Clara Chappaz is the minister delegate for Artificial Intelligence and the digital economy in the government of Emmanuel Macron. At the weekend she appeared on a television discussion entitled ‘Trump-Musk: Are we ready?’
Chappaz, 35, is very much a Macronist, an entrepreneur who did her MBA at Harvard Business School before launching a successful start-up.
French progressives are flexible in their approach to free speech. They’re all for it, as long as they agree with it
She expressed her growing concern about the direction certain social media platforms were headed, and the consequences for millions of French people who use them. ‘We have to make sure that wrong opinions are taken off the platforms,’ she declared.
The programme’s moderator interrupted and wondered what constituted a ‘wrong opinion’. A look of embarrassment swept the face of Chappaz. She had, of course, meant to say ‘wrong information’.
Chappaz’s faux pas occurred just days after Macron had warned France’s ambassadors about Elon Musk, declaring in an address: ‘Ten years ago, who could have imagined it if we had been told that the owner of one of the largest social networks in the world would support a new international reactionary movement.’
As I wrote for Coffee House, Musk is not the leader of an international reactionary movement, he is simply challenging the progressive orthodoxy that has prevailed in the West for much of this century. Their standard bearers despise him for it, and in France this hatred reveals how much Macron’s centrists have in common with the radical left.
They may differ economically – an entrepreneur like Chappaz isn’t going to have much in common with the communists in Jean-Luc Melenchon’s New Popular Front coalition – but socially there is little to separate them. They champion identity politics, they are in favour of free movement and they see no harm in censorship if it silences those opposed to progressivism.
It explains why Macron’s Renaissance party sided with Jean-Luc Melenchon’s La France Insoumise in last year’s parliamentary elections. They were willing to overlook the party’s growing anti-Semitism, which included praising Hamas as a resistance movement. These flaws were insignificant compared to those of Marine Le Pen’s National Rally; they are ‘far-right’, which really means they are opposed to progressive dogma.
A judge will decide in March whether to disqualify Le Pen from political life for up to five years. Her alleged crime is to have misused EU funds. She claims it is a political witch-hunt, which is an apt description for the manner in which Paris’s progressive elite are going after Musk.
Marine Tondelier, the leader of the Green party, has demanded that X/Twitter be ‘banned in Europe’ as it was a destabilising influence under Elon Musk. ‘We must act strongly to protect information on our territory,’ she said.
Her call-to-arms came a few days after she and her party had vowed – on a post on X – that they would ‘always be Charlie’, a reference to the staff of the satirical magazine who were murdered by Islamists ten years ago.
French progressives are flexible in their approach to free speech.

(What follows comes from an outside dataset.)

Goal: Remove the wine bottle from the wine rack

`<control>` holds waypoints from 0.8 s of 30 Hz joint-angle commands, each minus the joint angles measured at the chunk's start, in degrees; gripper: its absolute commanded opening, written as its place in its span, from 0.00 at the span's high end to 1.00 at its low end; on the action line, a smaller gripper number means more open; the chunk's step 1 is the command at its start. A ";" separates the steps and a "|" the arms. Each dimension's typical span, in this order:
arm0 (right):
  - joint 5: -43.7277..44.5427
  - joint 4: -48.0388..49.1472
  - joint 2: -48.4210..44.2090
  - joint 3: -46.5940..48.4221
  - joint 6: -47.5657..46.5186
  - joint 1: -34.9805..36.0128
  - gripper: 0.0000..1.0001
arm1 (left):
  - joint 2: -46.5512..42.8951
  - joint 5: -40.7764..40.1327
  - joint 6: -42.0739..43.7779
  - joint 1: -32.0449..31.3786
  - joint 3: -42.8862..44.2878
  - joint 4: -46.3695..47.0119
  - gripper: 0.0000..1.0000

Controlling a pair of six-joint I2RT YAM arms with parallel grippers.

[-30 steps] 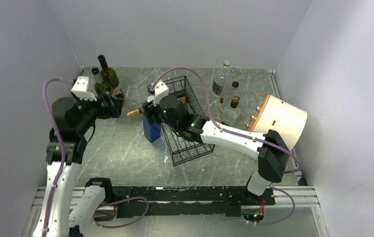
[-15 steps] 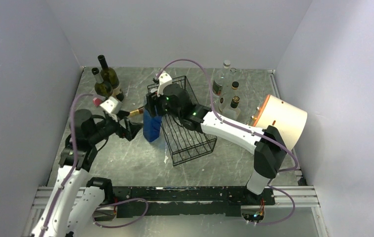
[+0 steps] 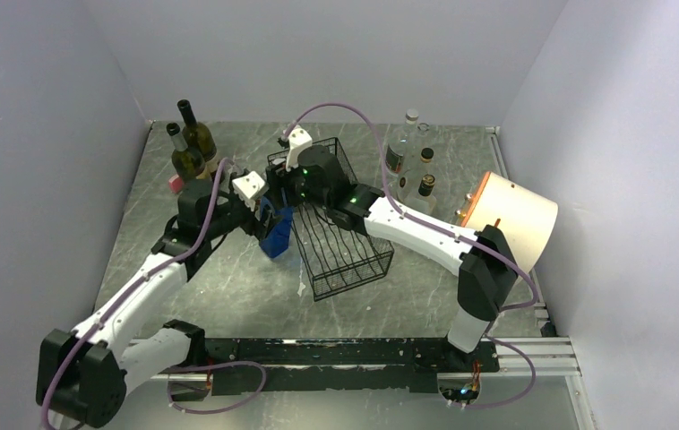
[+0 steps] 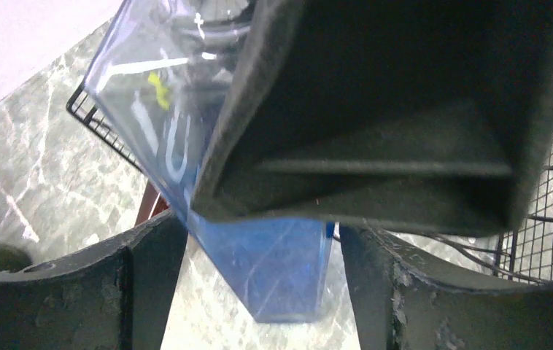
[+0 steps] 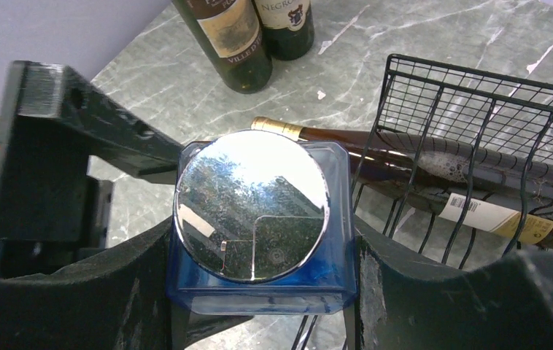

They’re all for it, as long as they agree with it.
There have been other calls to quit or censor Musk’s platform from centrist and left-wing politicians. The leader of the Socialist party, Olivier Faure, said it should be a collective decision; ‘We should all leave X together, and not one after the other’.
Yaël Braun-Pivet, one of Macron’s most loyal lieutenants, and the president of the National Assembly, said in an interview that Europe should develop its own ‘sovereign social networks… governed by our rules and which we would control for our public debates.’
‘Control’ is the key word. Europe’s elite have lost control of the political narrative. In the first decade of this century there was no X, no podcasts and no ‘rogue’ television stations. It was easier for governments to control the discourse. This didn’t stop the emergence of anti-progressive (or ‘populist’) politicians but it was possible to starve them of oxygen.
When Jean-Marie Le Pen reached the second round of the French presidential election in 2002, for example, his opponent, the incumbent president Jacques Chirac, refused to appear in the traditional televised debate. ‘Faced with intolerance and hatred, no debate is possible,’ said Chirac.
Chirac was the president who in 2005 – supported by most of parliament – ignored the result of the referendum on the EU Constitution. So what if it had been rejected by 55 per cent of the population?
Two decades on and a large swathe of the Paris elite is as contemptuous of the proles as ever. They must be controlled, and corrected, so that in future they hold only the right opinions.